Flintstone

*
PDF Files missing from sitemap
« on: August 30, 2005, 01:06:42 PM »
Hi All,

I have noticed that the Standalone Sitemap Generator crawls my sites just perfectly except for 1 problem. My links to PDF docs and RTF docs are not included in the sitemaps. Google can access PDF, RTF, DOC etc so they should surely be included in the sitemaps.

The HTML documents on the same page ae all listed just fine.

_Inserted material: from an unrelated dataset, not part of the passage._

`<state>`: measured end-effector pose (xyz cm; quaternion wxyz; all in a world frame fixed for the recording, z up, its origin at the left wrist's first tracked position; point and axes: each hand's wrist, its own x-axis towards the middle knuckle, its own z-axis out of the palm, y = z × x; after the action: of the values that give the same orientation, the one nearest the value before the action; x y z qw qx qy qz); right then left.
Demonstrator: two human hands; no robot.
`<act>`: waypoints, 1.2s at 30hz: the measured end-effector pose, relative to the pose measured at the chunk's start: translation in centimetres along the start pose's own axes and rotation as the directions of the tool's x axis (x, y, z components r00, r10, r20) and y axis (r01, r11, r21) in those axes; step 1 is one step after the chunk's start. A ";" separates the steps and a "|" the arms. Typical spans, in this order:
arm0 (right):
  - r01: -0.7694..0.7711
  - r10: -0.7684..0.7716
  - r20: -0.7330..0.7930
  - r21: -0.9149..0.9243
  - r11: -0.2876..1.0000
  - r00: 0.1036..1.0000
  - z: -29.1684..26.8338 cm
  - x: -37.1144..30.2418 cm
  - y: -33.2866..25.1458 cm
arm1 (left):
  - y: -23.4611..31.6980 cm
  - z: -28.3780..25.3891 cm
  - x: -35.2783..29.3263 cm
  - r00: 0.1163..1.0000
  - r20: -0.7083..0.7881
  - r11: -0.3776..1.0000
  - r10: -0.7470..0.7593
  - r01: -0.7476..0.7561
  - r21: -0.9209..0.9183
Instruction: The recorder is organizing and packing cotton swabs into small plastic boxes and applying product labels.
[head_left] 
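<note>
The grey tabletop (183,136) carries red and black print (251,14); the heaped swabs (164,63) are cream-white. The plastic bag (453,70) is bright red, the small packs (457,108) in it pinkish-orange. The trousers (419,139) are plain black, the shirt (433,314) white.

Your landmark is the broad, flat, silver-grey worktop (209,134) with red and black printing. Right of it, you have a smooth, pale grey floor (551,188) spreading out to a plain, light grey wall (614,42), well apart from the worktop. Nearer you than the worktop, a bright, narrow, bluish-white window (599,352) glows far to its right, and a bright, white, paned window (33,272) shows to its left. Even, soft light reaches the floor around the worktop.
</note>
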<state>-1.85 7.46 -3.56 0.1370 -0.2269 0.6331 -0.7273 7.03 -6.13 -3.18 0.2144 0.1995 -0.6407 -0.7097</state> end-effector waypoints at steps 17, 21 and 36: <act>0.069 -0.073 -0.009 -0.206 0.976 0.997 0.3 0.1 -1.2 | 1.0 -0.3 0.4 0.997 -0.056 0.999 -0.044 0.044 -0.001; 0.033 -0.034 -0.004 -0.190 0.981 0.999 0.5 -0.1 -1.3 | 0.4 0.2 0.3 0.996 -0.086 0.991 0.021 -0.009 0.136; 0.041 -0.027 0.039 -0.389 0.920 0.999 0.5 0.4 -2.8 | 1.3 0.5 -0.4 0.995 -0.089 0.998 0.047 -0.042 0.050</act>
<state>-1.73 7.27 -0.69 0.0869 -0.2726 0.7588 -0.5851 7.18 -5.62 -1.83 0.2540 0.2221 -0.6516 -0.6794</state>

Is this a configuration option that I have not yet seen?
« Last Edit: August 30, 2005, 03:30:50 PM by Flintstone »
Re: PDF Files missing from sitemap
« Reply #1 on: August 30, 2005, 01:29:54 PM »
Hi,

please make sure you have these extensions in the "Do not parse extensions:" field on configuration page. In this way, the pages of these types will be included into sitemap, but will not be retrieved from the server because they are not html documents.
If you still have the problem with this option set, please PM me the link to your generator instance.

Flintstone

*
Re: PDF Files missing from sitemap
« Reply #2 on: August 30, 2005, 03:30:29 PM »
Yes, that fixed it ... I am surprised that these filetypes need to be added here to be included in the sitemap but can see the logic as this allows other filetypess to be listed in the XML index.

This is useful as I created a php script to parse the XML and dynamically create an php sitemap (I am planning on it creating static HTML files in the future) for other search engines to follow (25 links per page). It is slow as it has to open every page in order to grab the page title but it does appear to work ... if only I knew of an app that was already opening every page of my site that could also grab the titles and create the html sitemap .. maybe the developer could integrate this as a feature ;)

You do a great job with this excellent application ... thanks for todays update.

Mike Ratcliffe
Re: PDF Files missing from sitemap
« Reply #3 on: August 30, 2005, 06:07:12 PM »
Great, Mike! Thanks for your words.
May be at some point the plain html sitemap generation will be added as a feature to this xml generator. :)